New treatments for depression are needed to meet the unmet patient needs, and drug repurposing represents a time- and cost-effective approach. Cholesterol-lowering statins are widely used for treating cardiovascular diseases, and observational studies and randomised controlled trials have reported inconsistent findings on their anti-depressive effects. In this study, we explored the anti-depressive potential of statins and the underlying mechanisms using genomics approaches, namely transcriptional signature matching and Mendelian randomisation (MR).

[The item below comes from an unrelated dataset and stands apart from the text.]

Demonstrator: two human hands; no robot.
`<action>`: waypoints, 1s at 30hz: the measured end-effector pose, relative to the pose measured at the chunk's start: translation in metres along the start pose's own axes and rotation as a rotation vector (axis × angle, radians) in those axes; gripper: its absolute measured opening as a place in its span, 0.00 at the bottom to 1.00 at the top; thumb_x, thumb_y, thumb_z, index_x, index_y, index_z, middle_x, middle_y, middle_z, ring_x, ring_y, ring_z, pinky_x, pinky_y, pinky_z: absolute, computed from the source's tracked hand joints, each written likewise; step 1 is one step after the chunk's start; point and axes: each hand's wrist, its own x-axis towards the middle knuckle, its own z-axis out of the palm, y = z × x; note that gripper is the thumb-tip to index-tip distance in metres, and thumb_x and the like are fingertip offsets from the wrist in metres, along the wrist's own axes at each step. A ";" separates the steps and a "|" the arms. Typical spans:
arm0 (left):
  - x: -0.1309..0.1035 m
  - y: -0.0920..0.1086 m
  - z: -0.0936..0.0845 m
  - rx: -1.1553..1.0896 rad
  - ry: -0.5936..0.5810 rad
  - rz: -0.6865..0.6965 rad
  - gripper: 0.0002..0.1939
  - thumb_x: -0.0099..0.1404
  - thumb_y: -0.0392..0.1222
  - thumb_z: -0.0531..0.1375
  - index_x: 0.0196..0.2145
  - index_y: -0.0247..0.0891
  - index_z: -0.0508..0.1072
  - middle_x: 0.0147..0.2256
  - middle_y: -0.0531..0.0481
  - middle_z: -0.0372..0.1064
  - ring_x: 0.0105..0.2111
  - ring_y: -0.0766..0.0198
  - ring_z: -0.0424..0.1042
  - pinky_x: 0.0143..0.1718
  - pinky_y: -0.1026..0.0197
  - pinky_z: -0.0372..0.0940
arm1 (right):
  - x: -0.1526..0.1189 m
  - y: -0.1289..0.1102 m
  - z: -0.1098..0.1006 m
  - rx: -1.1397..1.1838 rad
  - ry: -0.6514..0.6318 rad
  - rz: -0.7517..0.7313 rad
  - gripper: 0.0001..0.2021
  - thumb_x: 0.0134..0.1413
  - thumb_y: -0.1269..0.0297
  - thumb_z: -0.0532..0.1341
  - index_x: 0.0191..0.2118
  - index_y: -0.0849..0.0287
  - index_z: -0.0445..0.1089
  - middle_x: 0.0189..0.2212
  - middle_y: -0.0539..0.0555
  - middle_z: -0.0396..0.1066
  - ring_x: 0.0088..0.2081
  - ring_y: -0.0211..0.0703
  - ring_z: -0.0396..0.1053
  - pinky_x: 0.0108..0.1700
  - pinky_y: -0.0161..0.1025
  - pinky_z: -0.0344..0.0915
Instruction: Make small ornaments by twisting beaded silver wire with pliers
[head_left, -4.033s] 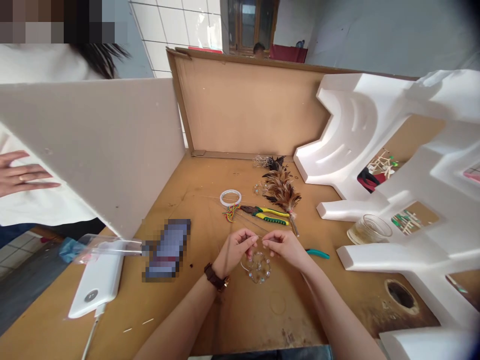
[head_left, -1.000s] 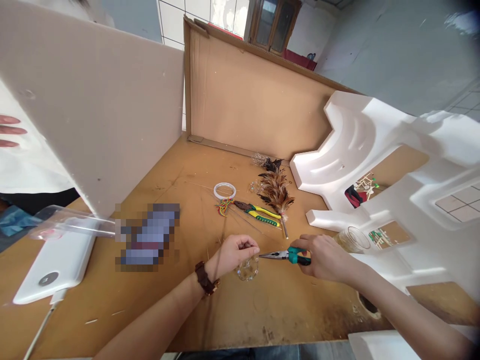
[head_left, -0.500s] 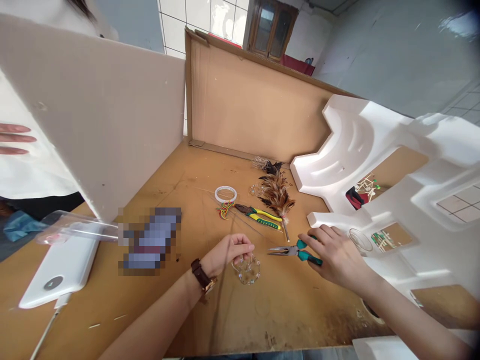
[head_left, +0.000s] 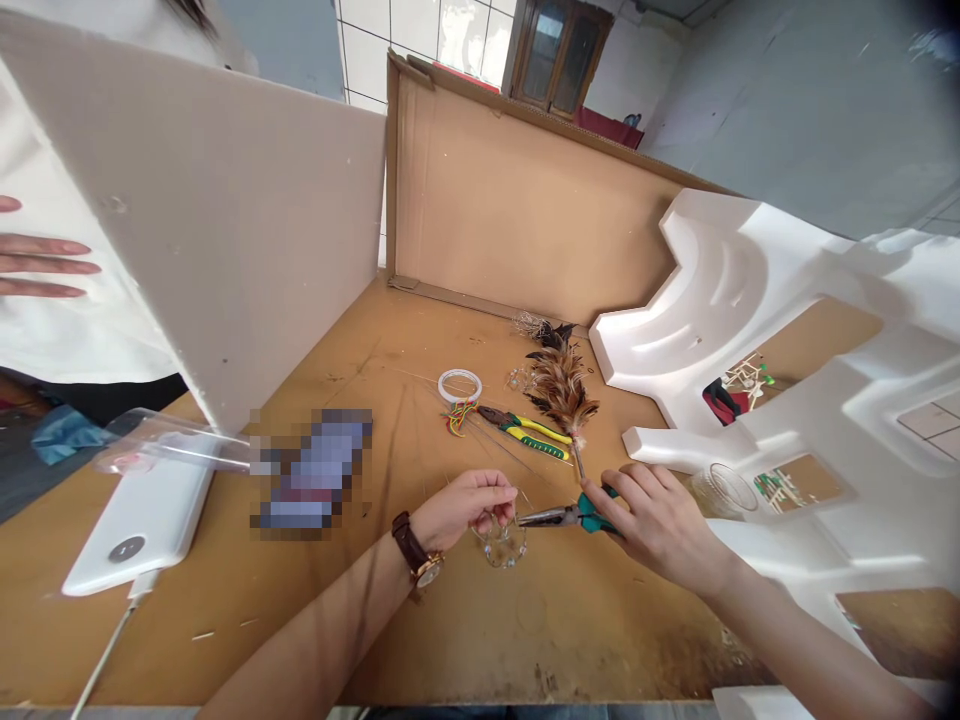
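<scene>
My left hand point(head_left: 489, 500), with a brown-strapped watch point(head_left: 417, 552) on its wrist, pinches a small wire ring with clear beads point(head_left: 505, 550) that hangs below the fingertips. In my right hand point(head_left: 646, 515) are needle-nose pliers with teal handles point(head_left: 562, 515); their jaws look closed, and the tip is at the left fingertips beside the ring. Whether the jaws grip wire is too small to tell. Beyond the hands lie yellow-green pliers point(head_left: 529, 432), a white ring point(head_left: 460, 386), coloured threads point(head_left: 459, 415) and a brown feather duster point(head_left: 561, 385).
White foam packing point(head_left: 637, 350) stands along the right, with a glass jar point(head_left: 724, 492) at it. A cardboard box point(head_left: 525, 200) and foam board point(head_left: 247, 220) form the back and left. A blurred phone point(head_left: 319, 470) and white power bank point(head_left: 142, 520) lie left. A person's fingers point(head_left: 49, 265) show beyond.
My right hand has brought the teal pliers left to the fingertips of my left hand, and their jaws have closed up. The whole view has shifted slightly.
</scene>
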 end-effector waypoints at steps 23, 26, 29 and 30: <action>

Using the Connectivity Map (CMap) database, we compared the gene expression signatures from human cell lines treated with statins and antidepressants, and found substantial similarities. Pathway enrichment analysis on genes perturbed in the same direction by the two drug classes demonstrated concordant impacts on diverse biological and metabolic pathways, as well as various immune and inflammatory pathways.
To explore the causal effects of statins on depression, we performed MR analysis, a statistical genomics method, to explore the association of genetically predicted HMGCR inhibition (the primary target of statins) with depression risk and related symptoms, as well as immune-related traits based on findings from CMap analysis. Through MR, we did not identify any association between genetically predicted HMGCR inhibition and depression risk; however, our findings showed extensive associations between HMGCR inhibition with changes in monocyte and platelet-related metrics, both of which were previously linked to depression. Further analysis of the off-target effects of statins indicates that statins could potentially modulate diverse immune phenomena via both on and off-target (via ITGAL inhibition) effects.
Our findings suggest that statins induce antidepressant-like cellular responses in human cell lines, and can potentially confer anti-depressive effects by modulating immune pathways. Our findings warrant pre-clinical investigation of the causal role of these shared pathways in depression, and clinical trials that further investigate the effects of statins in alleviating depressive symptoms, particularly amongst patients with an inflammatory phenotype.